Acredita na transformação pelo trabalho artístico do fotopintor, que possibilita criar uma profissão para quem executa o retrato ou para o cliente que encomenda um restauro ou um retrato para construção de sua memória ou recuperação de sua história.
É o autor de alguns dos retratos que estão na publicação e exposição de Martin Parr (Agência Magnum) e Titus Riedl (Universidade do Crato), que está em cartaz até dia 18 de setembro na Yossi Milo, de Nova York, com 150 retratos pintados por outros autores.
Trabalha atualmente com o fotógrafo Luiz Santos, de Recife, no projeto SPA das Artes na Tamarineira (nome popular do Hospital Psiquiátrico Ulisses Pernambucano, que fica no bairro da Tamarineira).
José Albano
Fotógrafo cearense, vive perto de Fortaleza, em Sabiaguaba ou Lagoa Redonda, numa casa/estúdio construída por ele próprio em taipa de sopapo, à beira-mar, onde cozinha com a luz do sol.
É fotógrafo desde 1967, quando cursava letras na Universidade Federal do Ceará. Mudou-se para o Rio de Janeiro, onde trabalhou na Manchete Press Agency, agência de notícias da Editora Bloch (1969-1970).

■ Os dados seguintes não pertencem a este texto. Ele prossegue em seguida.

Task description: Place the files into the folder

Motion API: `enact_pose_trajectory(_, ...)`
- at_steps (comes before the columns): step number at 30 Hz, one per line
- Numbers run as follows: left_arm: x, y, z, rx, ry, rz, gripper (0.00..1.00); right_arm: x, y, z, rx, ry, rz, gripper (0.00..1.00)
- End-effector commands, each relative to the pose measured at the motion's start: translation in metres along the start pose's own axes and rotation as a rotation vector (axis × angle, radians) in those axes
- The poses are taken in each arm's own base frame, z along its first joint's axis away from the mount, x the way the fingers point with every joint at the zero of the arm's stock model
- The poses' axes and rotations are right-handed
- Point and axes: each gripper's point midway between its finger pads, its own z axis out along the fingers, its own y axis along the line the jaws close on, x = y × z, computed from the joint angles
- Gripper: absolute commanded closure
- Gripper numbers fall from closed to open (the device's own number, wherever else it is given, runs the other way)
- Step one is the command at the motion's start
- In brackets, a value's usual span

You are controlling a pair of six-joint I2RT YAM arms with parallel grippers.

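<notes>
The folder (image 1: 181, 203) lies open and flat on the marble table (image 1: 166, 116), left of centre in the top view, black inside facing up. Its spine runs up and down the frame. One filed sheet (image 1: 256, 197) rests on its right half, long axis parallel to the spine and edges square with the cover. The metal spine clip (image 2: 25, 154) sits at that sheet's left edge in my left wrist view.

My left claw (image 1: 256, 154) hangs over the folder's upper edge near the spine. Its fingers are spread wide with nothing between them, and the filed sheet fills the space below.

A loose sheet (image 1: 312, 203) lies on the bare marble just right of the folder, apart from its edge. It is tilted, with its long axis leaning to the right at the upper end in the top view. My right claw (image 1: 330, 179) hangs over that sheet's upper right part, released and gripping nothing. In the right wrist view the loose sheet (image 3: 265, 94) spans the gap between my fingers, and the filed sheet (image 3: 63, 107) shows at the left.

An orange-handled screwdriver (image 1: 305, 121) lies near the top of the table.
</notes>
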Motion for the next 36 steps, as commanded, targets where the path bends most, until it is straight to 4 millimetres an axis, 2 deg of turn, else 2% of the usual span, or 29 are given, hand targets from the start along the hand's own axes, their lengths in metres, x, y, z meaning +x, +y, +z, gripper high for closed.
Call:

Com bolsa da Comissão Fulbright, obteve o mestrado em fotografia para os meios de comunicação na Syracuse University, em Nova York. Exerceu o fotojornalismo, percorrendo os Estados Unidos, o Canadá e 12 países da Europa.
É autor de dois livros, 40 Anos de Fotografia e Manual do Viajante Solitário, com a colaboração de sua filha Emília Albano.
A imagem aqui publicada faz parte dos retratos dos Tapeba, parte da exposição Criança Tapeba, de 1986.